= Josep Esteve i Seguí =

Catalan pharmacist and folklorist (1873–1927)

Josep Esteve i Seguí (7 October 1873 - 4 October 1927) was a Catalan pharmacist and folklorist.

== Early life ==
Seguí was born in Manresa, Spain. He studied pharmacy at the University of Barcelona while working at the Degollada Pharmacy in Barcelona. He received his degree in 1896, and he went back to Manresa to take over the family pharmacy in 1897.

== Career ==
Although he died young, Josep Esteve i Seguí was an important figure in the cultural milieu of Manresa in the first third of the twentieth century. The backroom of the Esteve Pharmacy on Nou Street in Manresa was one of the city's intellectual hubs, a meeting place for people of wide-ranging ideological backgrounds, from staunch Catholics such as physician Oleguer Miró, historian Sarret i Arbós and politician Soler i March to the most socially liberal, led by Esteve i Seguí himself or Pius Font i Quer, all within the framework of Catalan nationalism.

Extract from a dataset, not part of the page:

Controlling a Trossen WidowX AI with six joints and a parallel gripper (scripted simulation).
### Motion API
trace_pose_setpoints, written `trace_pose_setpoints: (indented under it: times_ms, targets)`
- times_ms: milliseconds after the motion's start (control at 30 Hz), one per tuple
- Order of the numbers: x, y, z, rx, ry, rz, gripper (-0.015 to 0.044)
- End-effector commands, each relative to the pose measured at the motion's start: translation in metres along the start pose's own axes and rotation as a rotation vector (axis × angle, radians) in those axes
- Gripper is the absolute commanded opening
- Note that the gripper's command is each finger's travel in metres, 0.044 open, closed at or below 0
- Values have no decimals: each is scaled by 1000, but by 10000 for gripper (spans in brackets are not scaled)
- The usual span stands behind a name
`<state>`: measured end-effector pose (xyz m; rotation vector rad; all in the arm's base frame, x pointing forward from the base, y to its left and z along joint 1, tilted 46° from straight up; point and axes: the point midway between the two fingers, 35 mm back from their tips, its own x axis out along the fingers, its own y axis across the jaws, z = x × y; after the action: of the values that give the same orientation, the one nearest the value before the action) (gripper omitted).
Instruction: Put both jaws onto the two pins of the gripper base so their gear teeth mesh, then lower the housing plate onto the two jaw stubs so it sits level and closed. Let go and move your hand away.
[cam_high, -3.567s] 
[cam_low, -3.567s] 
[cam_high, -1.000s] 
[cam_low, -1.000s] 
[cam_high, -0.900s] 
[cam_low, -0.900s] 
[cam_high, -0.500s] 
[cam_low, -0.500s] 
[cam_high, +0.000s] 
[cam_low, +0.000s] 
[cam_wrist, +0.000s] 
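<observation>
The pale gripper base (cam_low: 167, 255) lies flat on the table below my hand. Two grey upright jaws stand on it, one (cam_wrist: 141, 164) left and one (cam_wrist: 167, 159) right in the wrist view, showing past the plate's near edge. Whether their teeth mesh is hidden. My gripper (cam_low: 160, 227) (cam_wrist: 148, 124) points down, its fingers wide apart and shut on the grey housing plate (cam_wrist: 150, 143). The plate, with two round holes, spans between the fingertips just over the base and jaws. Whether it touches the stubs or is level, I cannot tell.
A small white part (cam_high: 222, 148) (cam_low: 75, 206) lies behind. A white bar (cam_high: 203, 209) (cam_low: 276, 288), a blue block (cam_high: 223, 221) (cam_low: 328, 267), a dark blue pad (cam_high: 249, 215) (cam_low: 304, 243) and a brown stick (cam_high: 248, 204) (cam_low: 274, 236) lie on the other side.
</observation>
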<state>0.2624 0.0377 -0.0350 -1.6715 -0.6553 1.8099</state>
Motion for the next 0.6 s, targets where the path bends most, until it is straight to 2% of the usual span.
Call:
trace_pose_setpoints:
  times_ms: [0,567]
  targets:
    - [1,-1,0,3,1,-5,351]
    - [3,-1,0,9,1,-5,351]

Esteve worked with the Institut d'Estudis Catalans (Institute of Catalan Studies) in Manresa. He founded the Centre Excursionista de la Comarca de Bages (Bages County Hiking Club) in 1905; he was its first president and edited its bulletin, where he published a collection of songs and proverbs. He founded and directed the Orfeó Manresà, an amateur choral society, in 1901, Esbart Manresà de Dansaires, a group dedicated to traditional folk dances, in 1909, and the newspaper Bages-Ciutat.

He published articles about the geography and folklore of the county in various local publications and in publications based in Barcelona.

== Personal life ==
He had a strong influence on the upbringing and orientation of his son, Antoni Esteve i Subirana. He died of a heart attack on October 4, 1927, a few days after his 56th birthday, as his son remarked “without having been able to see the arrival of the Republic”.